I'm new to SEM + posting on this forum; do let me know if I'm being unclear in any way, and I'll do my best to clarify.
Background
I'm working on a SEM assignment to estimate the fit of a model, with 6 indicators loading on to a latent variable. I'm using the following packages for the assignment:
require(lavaan)
require(semPlot)
My dataset is loaded into a dataframe named my.df
The model that I'm specifying is as follows – this model automatically fixes the first factor loading of GeneralMotivation
to x1
to the value of 1.0:
my.model1 <- 'GeneralMotivation =~ x1 + x2 + x3 + x4 + x5 + x6'
I know there's no need to do so, but for the sake of better understanding how SEM works, I specified the following model as well, freeing the first indicator.
problematicmy.model1 <- 'GeneralMotivation =~ NA*x1 + x2 + x3 + x4 + x5 + x6'
Problem
I then ran sem
on the two models, as shown below:
my.fit1 <- sem(my.model1, data=my.df)
problematicmy.fit1 <- sem(problematicmy.model1, data=my.df)

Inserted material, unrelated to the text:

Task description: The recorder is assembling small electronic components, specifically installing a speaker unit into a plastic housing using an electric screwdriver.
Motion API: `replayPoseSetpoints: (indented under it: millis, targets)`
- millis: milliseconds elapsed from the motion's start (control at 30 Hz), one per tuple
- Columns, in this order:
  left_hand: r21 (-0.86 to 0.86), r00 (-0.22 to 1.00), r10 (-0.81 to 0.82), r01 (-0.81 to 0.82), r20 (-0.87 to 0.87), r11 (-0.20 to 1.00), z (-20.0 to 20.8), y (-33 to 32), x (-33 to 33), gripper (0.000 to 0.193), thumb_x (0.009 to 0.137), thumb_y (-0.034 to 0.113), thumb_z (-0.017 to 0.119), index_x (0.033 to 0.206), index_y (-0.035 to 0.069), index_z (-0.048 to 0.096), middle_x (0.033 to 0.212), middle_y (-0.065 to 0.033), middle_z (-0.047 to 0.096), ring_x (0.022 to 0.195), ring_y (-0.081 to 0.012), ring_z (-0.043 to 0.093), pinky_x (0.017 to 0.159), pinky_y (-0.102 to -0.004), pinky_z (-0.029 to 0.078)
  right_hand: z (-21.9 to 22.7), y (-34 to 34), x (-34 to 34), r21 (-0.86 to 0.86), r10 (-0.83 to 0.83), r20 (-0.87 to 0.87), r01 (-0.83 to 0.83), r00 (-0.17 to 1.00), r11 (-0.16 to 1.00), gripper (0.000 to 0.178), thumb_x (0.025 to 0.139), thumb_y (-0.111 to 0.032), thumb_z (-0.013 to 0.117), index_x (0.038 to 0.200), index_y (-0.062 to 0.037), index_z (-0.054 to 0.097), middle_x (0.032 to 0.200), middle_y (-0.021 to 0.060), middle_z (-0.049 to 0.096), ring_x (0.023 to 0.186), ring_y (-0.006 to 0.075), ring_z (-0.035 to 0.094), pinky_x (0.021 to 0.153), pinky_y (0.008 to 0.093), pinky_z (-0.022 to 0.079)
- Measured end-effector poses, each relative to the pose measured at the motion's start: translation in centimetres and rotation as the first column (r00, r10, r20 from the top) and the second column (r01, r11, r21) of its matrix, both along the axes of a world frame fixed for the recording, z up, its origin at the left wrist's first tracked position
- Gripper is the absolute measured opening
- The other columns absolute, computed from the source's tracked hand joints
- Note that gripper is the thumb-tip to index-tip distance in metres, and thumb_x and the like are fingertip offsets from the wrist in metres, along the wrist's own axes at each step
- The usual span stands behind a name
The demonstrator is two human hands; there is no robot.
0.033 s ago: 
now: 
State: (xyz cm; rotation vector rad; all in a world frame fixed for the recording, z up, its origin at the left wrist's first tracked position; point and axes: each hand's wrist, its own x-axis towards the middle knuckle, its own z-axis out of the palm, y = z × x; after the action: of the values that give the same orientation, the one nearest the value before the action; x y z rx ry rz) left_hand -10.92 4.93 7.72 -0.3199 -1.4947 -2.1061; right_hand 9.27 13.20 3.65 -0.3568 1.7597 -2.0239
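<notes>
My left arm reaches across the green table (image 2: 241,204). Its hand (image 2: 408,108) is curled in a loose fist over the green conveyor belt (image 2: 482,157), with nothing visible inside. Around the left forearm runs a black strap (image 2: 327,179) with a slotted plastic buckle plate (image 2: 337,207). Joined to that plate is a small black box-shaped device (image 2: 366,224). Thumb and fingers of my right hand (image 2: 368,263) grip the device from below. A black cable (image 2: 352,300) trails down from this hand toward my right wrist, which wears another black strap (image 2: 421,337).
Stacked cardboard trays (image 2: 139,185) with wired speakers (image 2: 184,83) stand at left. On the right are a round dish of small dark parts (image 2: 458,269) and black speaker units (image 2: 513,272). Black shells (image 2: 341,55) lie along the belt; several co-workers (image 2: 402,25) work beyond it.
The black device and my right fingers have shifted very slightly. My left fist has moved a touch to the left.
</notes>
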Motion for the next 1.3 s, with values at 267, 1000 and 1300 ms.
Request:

When I specify the model using the default parameters on lavaan
in my.model1
, where the first indicator of the model is fixed to 1.0, there weren't any problems. The issue comes in problematicmy.model1
, where I see the following error:
Warning message:
In lav_model_vcov(lavmodel = lavmodel, lavsamplestats = lavsamplestats, :
lavaan WARNING: could not compute standard errors!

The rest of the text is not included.